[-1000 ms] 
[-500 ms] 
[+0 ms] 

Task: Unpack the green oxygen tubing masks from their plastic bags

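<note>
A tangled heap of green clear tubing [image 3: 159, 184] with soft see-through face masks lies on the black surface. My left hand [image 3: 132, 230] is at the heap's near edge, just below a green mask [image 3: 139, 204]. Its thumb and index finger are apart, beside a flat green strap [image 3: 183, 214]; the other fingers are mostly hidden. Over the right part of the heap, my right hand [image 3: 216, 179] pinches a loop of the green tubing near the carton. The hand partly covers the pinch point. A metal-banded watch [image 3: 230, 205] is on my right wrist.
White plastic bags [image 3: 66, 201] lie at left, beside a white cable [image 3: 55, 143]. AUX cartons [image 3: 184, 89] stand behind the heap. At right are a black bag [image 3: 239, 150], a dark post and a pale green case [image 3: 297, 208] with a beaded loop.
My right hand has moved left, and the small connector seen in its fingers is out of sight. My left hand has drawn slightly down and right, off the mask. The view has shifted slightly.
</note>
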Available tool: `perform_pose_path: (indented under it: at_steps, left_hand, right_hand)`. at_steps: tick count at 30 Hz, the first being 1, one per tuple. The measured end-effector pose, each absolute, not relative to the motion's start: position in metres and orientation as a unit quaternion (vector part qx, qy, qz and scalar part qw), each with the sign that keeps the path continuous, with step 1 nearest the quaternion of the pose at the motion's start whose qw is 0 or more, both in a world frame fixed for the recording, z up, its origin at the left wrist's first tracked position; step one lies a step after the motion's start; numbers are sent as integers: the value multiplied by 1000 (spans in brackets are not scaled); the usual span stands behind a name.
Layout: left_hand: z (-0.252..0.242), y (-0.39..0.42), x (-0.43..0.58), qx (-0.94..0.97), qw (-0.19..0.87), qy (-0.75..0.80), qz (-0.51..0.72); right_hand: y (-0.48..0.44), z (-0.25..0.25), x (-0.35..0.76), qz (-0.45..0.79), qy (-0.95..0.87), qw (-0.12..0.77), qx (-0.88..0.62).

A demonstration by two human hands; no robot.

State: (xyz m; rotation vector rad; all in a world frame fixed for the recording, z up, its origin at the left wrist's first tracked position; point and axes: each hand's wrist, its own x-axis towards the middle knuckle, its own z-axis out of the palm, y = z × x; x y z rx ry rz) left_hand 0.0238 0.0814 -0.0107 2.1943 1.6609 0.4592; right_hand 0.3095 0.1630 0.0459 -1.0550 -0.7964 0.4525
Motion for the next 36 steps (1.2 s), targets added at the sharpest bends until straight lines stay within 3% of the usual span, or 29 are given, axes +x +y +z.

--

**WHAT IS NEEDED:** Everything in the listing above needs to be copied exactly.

**SOLUTION TO THIS TASK:**
[-1000 ms] 
[-500 ms] 
[+0 ms] 

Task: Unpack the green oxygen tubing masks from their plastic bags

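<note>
A tangled heap of green clear tubing [image 3: 159, 184] with soft see-through face masks lies on the black surface. My left hand [image 3: 132, 230] is at the heap's near edge, just below a green mask [image 3: 139, 204]. Its thumb and index finger are apart, beside a flat green strap [image 3: 183, 214]; the other fingers are mostly hidden. Over the right part of the heap, my right hand [image 3: 216, 179] pinches a loop of the green tubing near the carton. The hand partly covers the pinch point. A metal-banded watch [image 3: 230, 205] is on my right wrist.
White plastic bags [image 3: 66, 201] lie at left, beside a white cable [image 3: 55, 143]. AUX cartons [image 3: 184, 89] stand behind the heap. At right are a black bag [image 3: 239, 150], a dark post and a pale green case [image 3: 297, 208] with a beaded loop.
My right hand has moved left, and the small connector seen in its fingers is out of sight. My left hand has drawn slightly down and right, off the mask. The view has shifted slightly.
</note>
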Available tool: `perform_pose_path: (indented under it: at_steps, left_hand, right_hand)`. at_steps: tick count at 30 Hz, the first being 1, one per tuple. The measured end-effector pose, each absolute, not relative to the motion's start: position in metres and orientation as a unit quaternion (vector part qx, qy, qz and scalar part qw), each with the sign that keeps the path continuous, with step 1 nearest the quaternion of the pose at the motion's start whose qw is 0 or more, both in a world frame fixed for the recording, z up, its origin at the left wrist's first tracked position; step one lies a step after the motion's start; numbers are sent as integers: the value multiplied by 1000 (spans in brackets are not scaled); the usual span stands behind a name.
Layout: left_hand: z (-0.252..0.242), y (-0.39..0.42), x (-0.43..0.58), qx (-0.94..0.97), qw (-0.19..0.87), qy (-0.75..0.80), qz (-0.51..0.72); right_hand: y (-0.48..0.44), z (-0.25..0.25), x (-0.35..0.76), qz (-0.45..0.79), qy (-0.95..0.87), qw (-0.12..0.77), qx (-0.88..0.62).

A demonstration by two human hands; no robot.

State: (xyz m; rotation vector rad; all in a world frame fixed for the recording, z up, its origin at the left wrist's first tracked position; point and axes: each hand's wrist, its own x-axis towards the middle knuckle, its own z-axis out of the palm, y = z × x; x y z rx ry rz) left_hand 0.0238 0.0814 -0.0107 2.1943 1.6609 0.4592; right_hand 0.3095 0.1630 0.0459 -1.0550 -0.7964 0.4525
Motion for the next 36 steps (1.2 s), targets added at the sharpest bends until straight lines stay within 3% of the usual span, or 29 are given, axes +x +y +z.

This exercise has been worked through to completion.